As the nuclei relax, the NMR probe receives a very weak RF reso­nance response back from the sample and transmits it to the NMR console for amplification. The NMR console amplifies the faint returning signals over 1,000,000 times before sending them to the computer workstation for analysis. Fourier analysis of the complex output pro­duces the actual spectrum. The pulse is repeated as many times as necessary to allow the signals to be identified from the background noise.

D. Mass Spectroscopy:

Mass spectroscopy helps to find out the molecular mass of an organic compound, which helps in the identification of an unknown compound like a metabolite. The physics behind mass spectrometry is that a charged particle passing through a magnetic field is deflected along a circular path on a radius that is proportional to the mass to charge ratio, m/e. In an electron impact mass spectrometer, a high energy beam of electrons is used to displace an electron from the organic molecule to form a radical cation known as the molecular ion.

The collection of ions is then focused into a beam and accelerated into the magnetic field and deflected along circular paths according to the masses of the ions. By adjusting the magnetic field, the ions can be focused on the detector and recorded. As ions are very reactive and short-lived, their formation and manipulation must be conducted in a vacuum. The pressure under which ions may be handled is roughly 10^-5 to 10^-8 torr (less than a billionth of an at­mosphere).

Working of Mass Spectroscope:

The first stage is ionization, where a sample of atoms is injected into the vacuum chamber. An electron gun bombards the sample with electrons knocking some from the atoms, creat­ing cations. When a high energy electron collides with a molecule it often ionizes it by knocking away one of the molecular electrons (either bonding or non-bonding). If mole­cules are used they may be broken into fragments. (For example an atom M under goes the change M_(g)—>M⁺_(g) + e^‑).

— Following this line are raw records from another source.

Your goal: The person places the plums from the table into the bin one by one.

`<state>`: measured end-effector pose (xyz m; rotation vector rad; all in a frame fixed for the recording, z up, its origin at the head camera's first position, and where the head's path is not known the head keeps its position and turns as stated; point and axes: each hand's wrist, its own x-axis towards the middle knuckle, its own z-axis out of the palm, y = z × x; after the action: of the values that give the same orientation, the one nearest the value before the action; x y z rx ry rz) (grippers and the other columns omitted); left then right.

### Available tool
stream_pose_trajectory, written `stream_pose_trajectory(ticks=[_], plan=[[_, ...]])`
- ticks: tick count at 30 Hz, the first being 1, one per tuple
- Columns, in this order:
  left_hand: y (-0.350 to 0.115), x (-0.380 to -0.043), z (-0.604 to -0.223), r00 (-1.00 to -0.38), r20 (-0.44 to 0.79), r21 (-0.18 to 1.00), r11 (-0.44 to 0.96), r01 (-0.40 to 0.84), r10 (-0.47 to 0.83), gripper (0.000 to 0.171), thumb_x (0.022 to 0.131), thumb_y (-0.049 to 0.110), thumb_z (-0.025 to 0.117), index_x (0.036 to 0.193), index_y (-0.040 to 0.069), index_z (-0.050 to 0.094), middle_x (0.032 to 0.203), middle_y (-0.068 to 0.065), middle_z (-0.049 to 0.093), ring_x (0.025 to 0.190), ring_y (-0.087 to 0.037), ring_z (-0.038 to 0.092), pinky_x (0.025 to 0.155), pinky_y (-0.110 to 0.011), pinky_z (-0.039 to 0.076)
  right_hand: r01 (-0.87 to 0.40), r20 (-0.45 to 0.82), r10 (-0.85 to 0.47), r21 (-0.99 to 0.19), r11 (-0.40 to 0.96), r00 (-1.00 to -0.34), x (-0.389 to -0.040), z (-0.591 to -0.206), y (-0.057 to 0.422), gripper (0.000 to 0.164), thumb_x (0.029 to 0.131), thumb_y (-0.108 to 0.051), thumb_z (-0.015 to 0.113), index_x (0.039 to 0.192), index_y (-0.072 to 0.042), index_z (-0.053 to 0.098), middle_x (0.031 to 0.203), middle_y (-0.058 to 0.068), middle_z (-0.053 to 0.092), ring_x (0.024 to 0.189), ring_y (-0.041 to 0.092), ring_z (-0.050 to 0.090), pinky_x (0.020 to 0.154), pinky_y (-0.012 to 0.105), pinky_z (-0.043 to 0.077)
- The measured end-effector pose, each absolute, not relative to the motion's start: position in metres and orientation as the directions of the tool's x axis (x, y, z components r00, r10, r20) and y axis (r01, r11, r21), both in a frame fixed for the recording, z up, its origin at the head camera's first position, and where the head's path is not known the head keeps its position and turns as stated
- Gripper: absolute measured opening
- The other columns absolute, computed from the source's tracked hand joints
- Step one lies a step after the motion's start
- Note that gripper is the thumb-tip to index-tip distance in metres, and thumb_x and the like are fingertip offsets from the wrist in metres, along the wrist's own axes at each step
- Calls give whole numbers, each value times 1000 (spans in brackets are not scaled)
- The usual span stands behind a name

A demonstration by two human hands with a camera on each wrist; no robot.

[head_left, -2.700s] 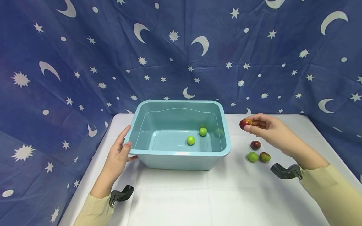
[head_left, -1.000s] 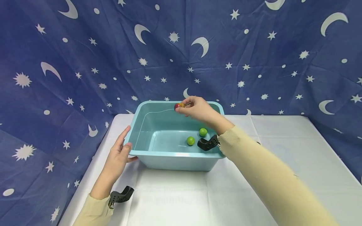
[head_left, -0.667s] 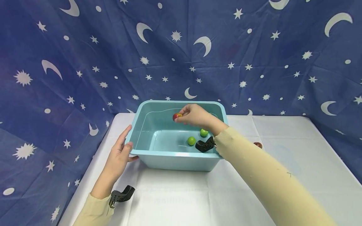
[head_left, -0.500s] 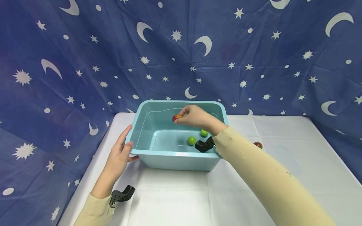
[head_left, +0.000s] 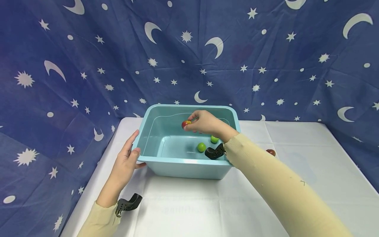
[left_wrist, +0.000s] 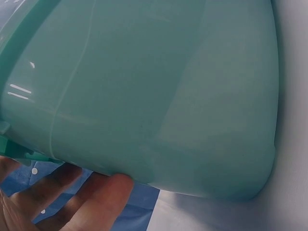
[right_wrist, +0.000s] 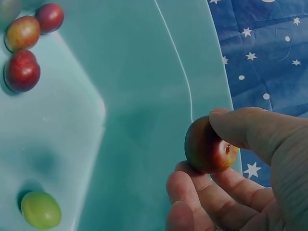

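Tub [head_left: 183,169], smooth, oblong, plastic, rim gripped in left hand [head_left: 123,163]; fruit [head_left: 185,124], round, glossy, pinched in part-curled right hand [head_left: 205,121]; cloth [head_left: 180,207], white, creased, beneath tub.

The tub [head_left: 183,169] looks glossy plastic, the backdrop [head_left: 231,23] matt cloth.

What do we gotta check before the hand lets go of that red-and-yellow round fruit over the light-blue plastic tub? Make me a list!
1. Right hand gripping the red-and-yellow round fruit: ok.
2. That fruit over the inside of the light-blue plastic tub: ok.
3. Left hand touching the tub's left rim: ok.
4. Held fruit down on the tub's floor: not ok, it's held above.
5. Landing spot away from other fruit: cannot tell exactly where it would land.
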<state>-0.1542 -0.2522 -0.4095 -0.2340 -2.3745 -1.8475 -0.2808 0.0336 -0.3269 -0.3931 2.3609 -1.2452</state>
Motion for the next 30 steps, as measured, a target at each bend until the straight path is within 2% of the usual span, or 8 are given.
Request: stream_pose_trajectory(ticks=[10,21,30], plan=[[-252,-154,-409,-981,187,946,259,193,48,53,103,24,42,154,31,26,156,-10,21,116,-45,49,71,-45,59,-63,-213,-443,-845,530,-871,-277,-314,46,44,86,-31,74,120,-11,56,105,7,66,92,22,64,83,37,54],[-252,-154,-409,-981,189,947,254,194,44,53,103,25,42,153,32,27,156,-11,23,113,-46,51,70,-46,59,-174,-52,-396,-841,512,-917,-258,-289,92,45,82,-42,76,120,-21,60,107,0,66,99,16,60,85,37,51],[-252,-154,-409,-980,191,950,241,197,48,53,103,25,42,154,31,27,157,-9,20,115,-46,49,71,-45,59,-158,-14,-324,-852,499,-946,-242,-294,141,50,82,-44,76,123,-19,60,110,2,66,100,16,61,88,38,51]])
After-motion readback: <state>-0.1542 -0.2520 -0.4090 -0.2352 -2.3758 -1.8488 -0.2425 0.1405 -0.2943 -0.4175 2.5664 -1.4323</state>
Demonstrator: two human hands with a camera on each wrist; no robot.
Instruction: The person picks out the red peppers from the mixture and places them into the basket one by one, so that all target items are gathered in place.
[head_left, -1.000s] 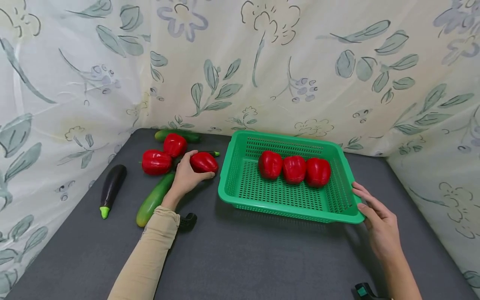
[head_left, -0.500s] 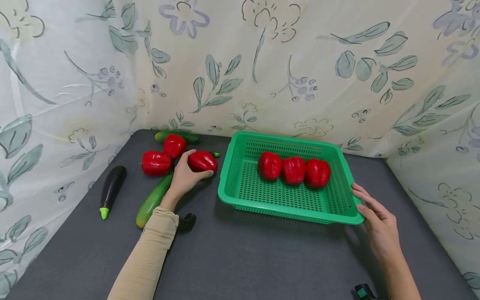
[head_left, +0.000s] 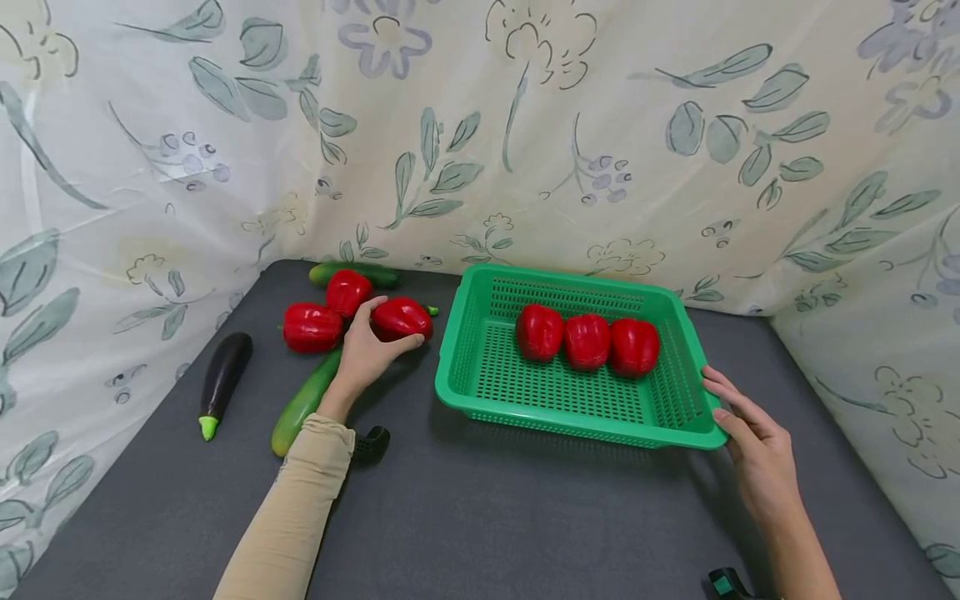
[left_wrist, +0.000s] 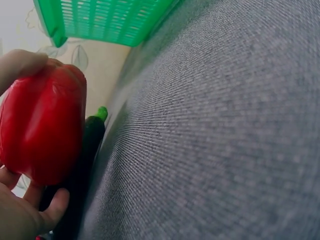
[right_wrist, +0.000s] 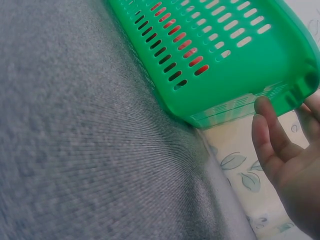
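Note:
My left hand [head_left: 365,358] holds a glossy red bell pepper [head_left: 402,319] between thumb and fingers, left of the green basket. In the left wrist view this bell pepper [left_wrist: 45,122] stands just above a dark eggplant [left_wrist: 93,131] with a green tip, partly hidden behind it. On the right, my right hand [head_left: 757,446] grips the short side rim of the green plastic basket [head_left: 570,423]. The right wrist view has fingertips [right_wrist: 262,106] at the basket's rim. Inside the basket sit three red bell peppers [head_left: 587,342] in a row.
Two more red bell peppers [head_left: 312,327] lie left of my left hand. A large green cucumber [head_left: 300,412] is partly behind the wrist, and another cucumber [head_left: 356,273] lies at the back. An eggplant [head_left: 227,379] rests far left. Patterned cloth [head_left: 480,142] walls the grey table [head_left: 525,517].
My left hand has shifted slightly left and away with the bell pepper in its grip. My right hand and the basket stay nearly where they were.

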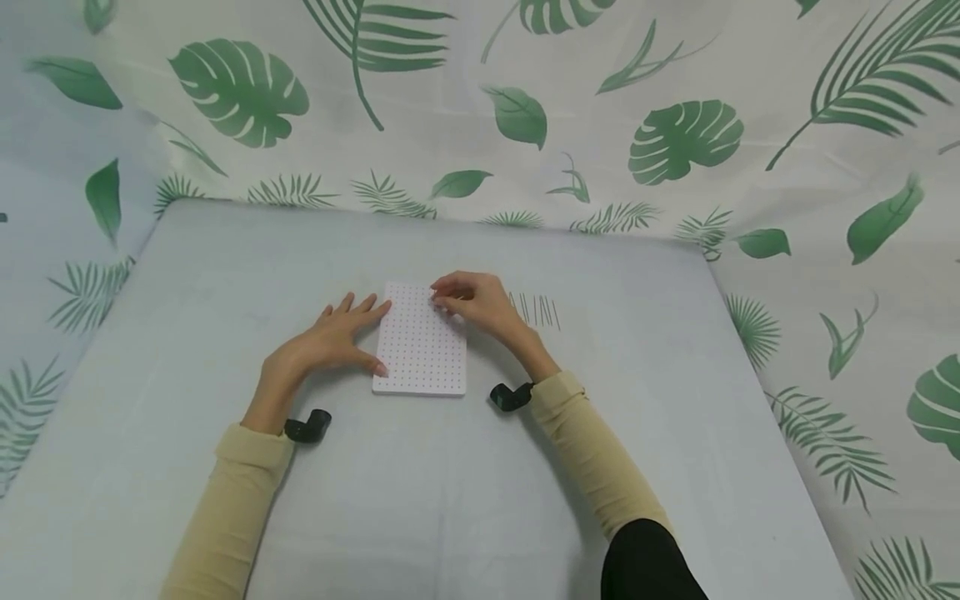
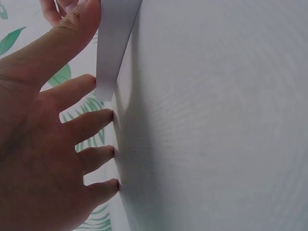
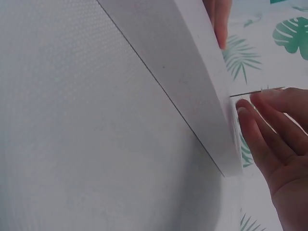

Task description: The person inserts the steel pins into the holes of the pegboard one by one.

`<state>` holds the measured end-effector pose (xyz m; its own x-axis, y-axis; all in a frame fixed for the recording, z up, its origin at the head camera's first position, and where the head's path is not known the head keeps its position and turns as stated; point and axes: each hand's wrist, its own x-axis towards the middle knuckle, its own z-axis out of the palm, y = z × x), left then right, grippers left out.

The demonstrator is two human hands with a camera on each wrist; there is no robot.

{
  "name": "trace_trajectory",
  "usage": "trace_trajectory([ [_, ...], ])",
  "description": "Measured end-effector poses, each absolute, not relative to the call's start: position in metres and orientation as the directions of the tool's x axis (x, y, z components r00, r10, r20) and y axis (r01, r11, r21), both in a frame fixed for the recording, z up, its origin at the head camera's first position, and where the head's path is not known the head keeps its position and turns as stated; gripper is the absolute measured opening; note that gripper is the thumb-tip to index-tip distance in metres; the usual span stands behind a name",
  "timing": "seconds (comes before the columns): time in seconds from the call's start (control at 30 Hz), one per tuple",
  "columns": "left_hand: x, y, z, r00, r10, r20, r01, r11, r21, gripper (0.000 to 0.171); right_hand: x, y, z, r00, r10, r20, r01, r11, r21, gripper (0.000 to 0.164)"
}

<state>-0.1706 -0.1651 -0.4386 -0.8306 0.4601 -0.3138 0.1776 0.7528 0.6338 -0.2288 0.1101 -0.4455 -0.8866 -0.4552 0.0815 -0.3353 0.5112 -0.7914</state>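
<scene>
A white rectangular board (image 1: 422, 354) dotted with rows of small holes lies on the table. My left hand (image 1: 330, 337) spreads its fingers at the board's left side, thumb and index fingertip touching its edge. Over the upper right part of the board, my right hand (image 1: 480, 302) pinches a thin needle-like pin (image 3: 248, 93) between thumb and fingers. In the right wrist view the pin's free end meets the board's holed face; whether it sits in a hole I cannot tell. Several similar thin pins (image 1: 545, 312) lie in a row right of the board, partly hidden by my right hand.
A white cloth-covered table (image 1: 375, 500) extends around the board. Behind it hangs a white backdrop (image 1: 450, 100) printed with green leaves. Small black devices sit at the left wrist (image 1: 309, 427) and the right wrist (image 1: 512, 397).
</scene>
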Motion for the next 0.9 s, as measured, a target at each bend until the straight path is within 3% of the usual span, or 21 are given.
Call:
trace_trajectory([
  [0.9,-0.17,-0.16,-0.441,-0.839,0.45,-0.305,0.186,0.765,0.617,0.109,-0.232,0.155,-0.442,-0.917,-0.395,0.059,-0.319,0.636,-0.702,0.023],
])
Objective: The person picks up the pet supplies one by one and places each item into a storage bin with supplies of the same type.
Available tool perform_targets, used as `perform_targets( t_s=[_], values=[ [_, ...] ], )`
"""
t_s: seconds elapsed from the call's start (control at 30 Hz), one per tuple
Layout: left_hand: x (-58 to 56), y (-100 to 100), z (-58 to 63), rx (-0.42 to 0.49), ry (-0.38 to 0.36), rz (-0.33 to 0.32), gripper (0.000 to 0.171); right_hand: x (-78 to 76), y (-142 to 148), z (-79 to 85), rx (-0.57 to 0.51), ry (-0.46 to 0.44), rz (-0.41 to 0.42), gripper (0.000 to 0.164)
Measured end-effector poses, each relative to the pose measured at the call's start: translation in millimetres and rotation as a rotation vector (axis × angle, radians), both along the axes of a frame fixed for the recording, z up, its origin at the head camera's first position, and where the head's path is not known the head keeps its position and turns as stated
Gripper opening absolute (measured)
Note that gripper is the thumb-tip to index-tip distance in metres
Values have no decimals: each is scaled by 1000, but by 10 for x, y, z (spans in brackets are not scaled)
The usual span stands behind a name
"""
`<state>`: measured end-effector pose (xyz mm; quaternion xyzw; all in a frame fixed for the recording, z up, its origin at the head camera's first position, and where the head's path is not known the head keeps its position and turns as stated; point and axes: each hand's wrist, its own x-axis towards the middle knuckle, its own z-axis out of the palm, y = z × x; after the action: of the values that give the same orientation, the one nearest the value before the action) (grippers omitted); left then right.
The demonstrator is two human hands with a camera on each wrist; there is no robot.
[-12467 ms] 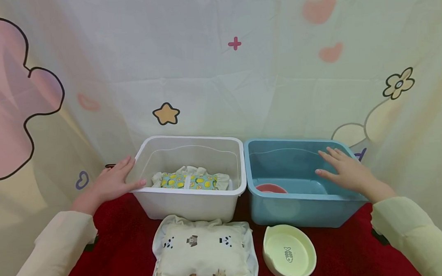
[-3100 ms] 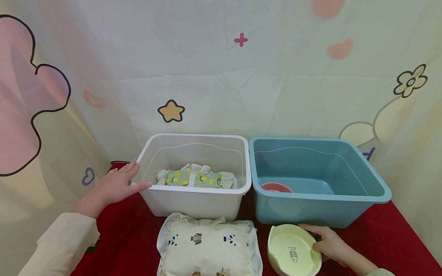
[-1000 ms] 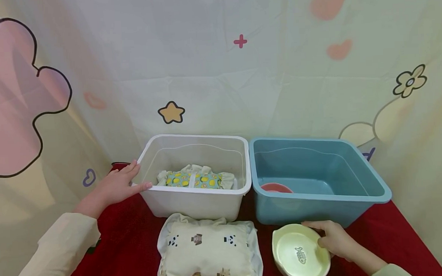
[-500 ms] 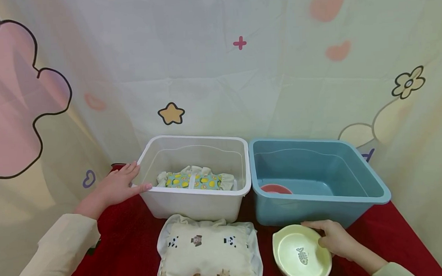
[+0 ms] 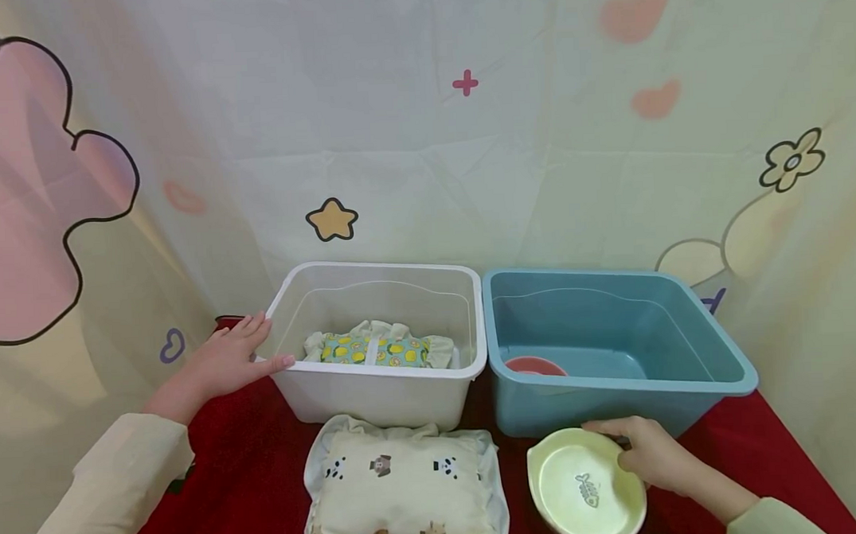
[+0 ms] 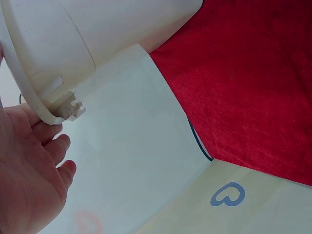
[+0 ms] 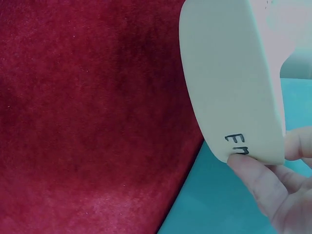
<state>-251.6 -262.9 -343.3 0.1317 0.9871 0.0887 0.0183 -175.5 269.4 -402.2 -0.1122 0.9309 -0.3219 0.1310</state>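
My right hand (image 5: 654,452) pinches the right edge of a pale yellow pet bowl (image 5: 563,484) with a fishbone print inside, in front of the blue bin. In the right wrist view, the thumb and fingers of my right hand (image 7: 292,204) clasp the rim and outer wall of the bowl (image 7: 226,83), beside black lettering. My left hand (image 5: 224,359) rests on the left rim of the white bin (image 5: 376,393), thumb and fingers spread. The left wrist view shows my left hand (image 6: 29,170) at a corner of the white bin (image 6: 131,27).
A small lemon-print cushion (image 5: 403,351) lies in the white bin. The blue bin (image 5: 606,406) beside it holds a red bowl (image 5: 536,365). In front lies a cream frilled pillow (image 5: 402,491) with animal prints, on red cloth (image 5: 229,483). A printed curtain (image 5: 410,180) hangs behind.
My right hand has left the blue bin, gripped the yellow bowl and shifted it rightward; in the last half second hand and bowl moved slightly up in view. My left hand stays on the white bin.
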Motion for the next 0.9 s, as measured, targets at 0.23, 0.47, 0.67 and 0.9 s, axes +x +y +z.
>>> perform_targets(
  t_s=[0.23,0.47,0.67,0.9],
  values=[
    [11,6,8,6,-2,1,91,-1,-17,43,6,5,1,53],
    [5,6,0,7,0,5,91,-1,-16,103,8,19,36,52],
    [-8,5,-20,12,8,3,91,-15,-35,199,32,40,70,51],
    [-5,2,-16,9,9,3,91,-15,-54,327,52,84,122,50]
  ],
)
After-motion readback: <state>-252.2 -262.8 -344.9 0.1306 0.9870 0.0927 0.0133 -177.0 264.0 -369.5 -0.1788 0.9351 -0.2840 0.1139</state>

The next stage is acceleration. Negatively charged plates produce an electric field that accelerates the ions towards the electromagnet. Defection takes place next, whereby a magnetic field deflects the ions. The extent of the deflection depends on the mass of the ions. When the ion beam experiences a strong magnetic field perpendicular to its direction of motion, the ions are deflected in an arc whose radius is inversely proportional to the mass of the ion. Lighter ions are deflected more than heavier ions.

By varying the strength of the magnetic field, ions of different mass can be focused progressively on a de­tector fixed at the end of a curved tube (under a high vacuum). A tiny current is produced when the cation reaches the detector. A recorder counts the number of signals and represents it as peaks on mass spectrum graph. Since mass spectrometer separates and detects ions of different masses, it easily distinguishes different isotopes of given element (Fig. 13.24).